For this exercise, return exactly the lines of the material below that begin at the one with "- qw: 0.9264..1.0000" and stop after the one with "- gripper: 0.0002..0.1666".

***** Source data *****

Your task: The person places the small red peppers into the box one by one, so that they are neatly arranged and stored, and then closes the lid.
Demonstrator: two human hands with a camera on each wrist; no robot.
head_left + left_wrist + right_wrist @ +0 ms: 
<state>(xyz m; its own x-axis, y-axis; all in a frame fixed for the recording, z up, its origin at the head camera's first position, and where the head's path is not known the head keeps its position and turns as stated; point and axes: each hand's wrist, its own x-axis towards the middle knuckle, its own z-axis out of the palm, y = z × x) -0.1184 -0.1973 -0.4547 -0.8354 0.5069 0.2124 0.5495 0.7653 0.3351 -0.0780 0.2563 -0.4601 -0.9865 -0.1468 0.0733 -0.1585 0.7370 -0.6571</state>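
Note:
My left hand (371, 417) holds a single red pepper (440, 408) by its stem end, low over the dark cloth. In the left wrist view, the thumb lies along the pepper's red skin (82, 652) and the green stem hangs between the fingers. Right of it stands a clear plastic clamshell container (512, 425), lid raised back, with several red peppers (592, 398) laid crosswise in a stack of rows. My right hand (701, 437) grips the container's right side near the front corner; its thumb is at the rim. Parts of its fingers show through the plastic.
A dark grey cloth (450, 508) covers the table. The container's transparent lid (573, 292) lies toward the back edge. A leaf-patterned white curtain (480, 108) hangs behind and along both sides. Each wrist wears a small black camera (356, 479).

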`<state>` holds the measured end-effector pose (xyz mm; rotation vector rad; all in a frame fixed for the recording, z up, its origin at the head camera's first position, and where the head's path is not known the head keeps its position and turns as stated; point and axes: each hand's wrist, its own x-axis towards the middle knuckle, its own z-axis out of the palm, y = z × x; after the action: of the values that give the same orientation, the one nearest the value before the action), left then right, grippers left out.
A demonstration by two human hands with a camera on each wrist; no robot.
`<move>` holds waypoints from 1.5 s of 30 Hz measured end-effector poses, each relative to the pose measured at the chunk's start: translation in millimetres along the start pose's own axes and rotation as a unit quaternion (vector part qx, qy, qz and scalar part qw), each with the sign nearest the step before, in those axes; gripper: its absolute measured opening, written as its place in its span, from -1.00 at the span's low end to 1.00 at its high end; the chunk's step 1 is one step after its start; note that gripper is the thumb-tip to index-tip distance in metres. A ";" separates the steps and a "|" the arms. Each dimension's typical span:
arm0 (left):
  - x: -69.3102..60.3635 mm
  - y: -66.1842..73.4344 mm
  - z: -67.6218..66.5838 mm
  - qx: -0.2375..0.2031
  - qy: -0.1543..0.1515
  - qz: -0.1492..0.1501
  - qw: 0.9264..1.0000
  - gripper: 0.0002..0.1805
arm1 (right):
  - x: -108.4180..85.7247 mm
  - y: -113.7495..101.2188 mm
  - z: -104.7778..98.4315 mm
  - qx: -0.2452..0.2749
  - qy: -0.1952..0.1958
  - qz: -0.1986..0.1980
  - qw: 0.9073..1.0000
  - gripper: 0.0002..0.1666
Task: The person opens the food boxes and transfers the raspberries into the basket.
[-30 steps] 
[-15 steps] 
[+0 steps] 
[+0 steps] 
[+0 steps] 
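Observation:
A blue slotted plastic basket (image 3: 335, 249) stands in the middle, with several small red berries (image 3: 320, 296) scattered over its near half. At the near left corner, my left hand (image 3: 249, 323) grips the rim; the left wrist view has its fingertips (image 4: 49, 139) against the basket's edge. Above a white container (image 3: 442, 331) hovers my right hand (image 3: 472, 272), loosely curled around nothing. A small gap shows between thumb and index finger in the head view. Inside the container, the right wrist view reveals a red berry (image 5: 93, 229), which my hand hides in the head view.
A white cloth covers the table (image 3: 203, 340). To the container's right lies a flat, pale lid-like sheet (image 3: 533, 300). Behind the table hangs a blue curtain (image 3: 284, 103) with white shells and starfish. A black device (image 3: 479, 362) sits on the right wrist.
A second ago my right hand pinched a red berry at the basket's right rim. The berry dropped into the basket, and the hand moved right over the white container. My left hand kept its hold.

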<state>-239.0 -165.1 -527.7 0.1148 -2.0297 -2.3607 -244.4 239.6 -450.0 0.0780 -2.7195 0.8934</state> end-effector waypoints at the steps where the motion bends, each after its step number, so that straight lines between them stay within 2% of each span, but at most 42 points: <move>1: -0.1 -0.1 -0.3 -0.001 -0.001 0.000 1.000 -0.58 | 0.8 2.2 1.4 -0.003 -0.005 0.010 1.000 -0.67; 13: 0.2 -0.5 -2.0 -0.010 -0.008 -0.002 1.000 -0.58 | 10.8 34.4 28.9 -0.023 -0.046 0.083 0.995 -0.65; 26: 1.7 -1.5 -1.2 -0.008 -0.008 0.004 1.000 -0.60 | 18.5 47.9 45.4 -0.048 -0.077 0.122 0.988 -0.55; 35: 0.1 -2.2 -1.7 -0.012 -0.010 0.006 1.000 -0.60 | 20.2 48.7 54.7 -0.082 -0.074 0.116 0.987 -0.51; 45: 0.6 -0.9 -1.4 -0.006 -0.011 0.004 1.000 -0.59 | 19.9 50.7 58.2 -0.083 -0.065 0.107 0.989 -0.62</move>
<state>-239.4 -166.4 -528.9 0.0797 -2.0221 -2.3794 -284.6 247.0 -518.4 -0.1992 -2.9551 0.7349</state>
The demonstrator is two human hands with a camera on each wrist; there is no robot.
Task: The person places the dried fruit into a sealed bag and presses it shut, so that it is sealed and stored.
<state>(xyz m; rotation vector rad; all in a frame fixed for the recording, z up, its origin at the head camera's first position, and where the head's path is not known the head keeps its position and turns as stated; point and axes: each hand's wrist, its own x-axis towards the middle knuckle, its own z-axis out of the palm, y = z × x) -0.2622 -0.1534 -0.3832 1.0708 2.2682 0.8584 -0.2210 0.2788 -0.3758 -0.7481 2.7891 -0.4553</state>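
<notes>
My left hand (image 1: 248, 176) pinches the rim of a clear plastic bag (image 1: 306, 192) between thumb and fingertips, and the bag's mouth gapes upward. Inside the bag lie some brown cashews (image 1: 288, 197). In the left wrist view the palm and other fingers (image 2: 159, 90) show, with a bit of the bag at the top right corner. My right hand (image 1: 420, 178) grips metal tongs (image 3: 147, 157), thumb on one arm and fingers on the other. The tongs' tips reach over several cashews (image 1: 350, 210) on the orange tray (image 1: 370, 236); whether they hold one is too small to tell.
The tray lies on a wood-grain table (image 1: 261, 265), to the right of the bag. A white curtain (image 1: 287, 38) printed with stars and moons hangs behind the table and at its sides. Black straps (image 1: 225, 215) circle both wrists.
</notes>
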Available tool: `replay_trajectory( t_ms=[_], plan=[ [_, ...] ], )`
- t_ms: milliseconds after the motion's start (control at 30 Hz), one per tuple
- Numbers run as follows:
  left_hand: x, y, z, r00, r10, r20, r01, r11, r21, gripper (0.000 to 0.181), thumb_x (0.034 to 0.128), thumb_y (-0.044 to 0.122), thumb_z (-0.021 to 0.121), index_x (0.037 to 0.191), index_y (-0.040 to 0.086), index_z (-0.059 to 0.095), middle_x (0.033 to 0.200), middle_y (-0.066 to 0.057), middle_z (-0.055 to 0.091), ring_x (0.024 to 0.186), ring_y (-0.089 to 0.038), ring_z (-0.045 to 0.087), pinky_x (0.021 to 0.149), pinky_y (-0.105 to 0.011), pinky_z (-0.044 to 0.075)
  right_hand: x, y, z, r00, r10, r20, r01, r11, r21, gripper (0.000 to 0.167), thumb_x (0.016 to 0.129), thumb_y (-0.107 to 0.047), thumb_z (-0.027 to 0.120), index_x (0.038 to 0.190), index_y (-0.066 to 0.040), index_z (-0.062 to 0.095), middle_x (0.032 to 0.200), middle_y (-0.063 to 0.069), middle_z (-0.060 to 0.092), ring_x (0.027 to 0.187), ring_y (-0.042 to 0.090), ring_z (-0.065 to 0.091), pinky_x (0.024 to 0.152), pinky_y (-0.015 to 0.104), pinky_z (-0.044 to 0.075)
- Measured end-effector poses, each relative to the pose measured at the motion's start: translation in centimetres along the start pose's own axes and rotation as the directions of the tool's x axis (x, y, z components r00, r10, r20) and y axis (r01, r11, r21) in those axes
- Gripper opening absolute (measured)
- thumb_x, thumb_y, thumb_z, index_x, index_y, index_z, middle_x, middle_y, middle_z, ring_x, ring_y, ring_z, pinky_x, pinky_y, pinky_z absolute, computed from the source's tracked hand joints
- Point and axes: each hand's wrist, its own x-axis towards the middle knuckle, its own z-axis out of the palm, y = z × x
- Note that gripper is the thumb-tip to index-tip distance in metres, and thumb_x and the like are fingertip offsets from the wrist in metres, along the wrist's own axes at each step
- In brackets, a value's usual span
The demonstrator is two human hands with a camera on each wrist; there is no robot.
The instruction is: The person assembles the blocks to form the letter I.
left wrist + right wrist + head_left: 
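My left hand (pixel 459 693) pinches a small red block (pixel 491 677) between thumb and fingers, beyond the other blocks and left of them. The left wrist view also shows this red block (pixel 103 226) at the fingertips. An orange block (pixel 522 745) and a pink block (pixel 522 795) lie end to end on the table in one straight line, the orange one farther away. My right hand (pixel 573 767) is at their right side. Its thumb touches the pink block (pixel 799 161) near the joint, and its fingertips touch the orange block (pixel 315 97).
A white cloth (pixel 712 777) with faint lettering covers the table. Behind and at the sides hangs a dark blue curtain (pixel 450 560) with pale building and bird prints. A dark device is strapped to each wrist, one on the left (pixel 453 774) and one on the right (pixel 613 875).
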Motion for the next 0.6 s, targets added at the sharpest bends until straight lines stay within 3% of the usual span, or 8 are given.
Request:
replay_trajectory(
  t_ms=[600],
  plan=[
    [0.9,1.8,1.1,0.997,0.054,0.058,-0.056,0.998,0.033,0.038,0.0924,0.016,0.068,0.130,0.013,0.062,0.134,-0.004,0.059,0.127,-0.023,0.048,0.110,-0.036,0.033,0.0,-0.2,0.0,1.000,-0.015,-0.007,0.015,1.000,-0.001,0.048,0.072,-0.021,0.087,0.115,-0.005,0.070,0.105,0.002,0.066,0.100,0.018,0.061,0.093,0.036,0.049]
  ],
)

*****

> _Answer below_
  - qw: 0.9264..1.0000
  - gripper: 0.0002..0.1805
arm1 (right):
  - x: -108.4180..85.7247 mm
  - y: -113.7495..101.2188 mm
  - z: -104.7778..98.4315 mm
  - qx: -0.2452..0.2749
  - qy: -0.1952..0.1958
  - qz: -0.1986..0.1980
  - qw: 0.9073..1.0000
  - gripper: 0.0002..0.1666

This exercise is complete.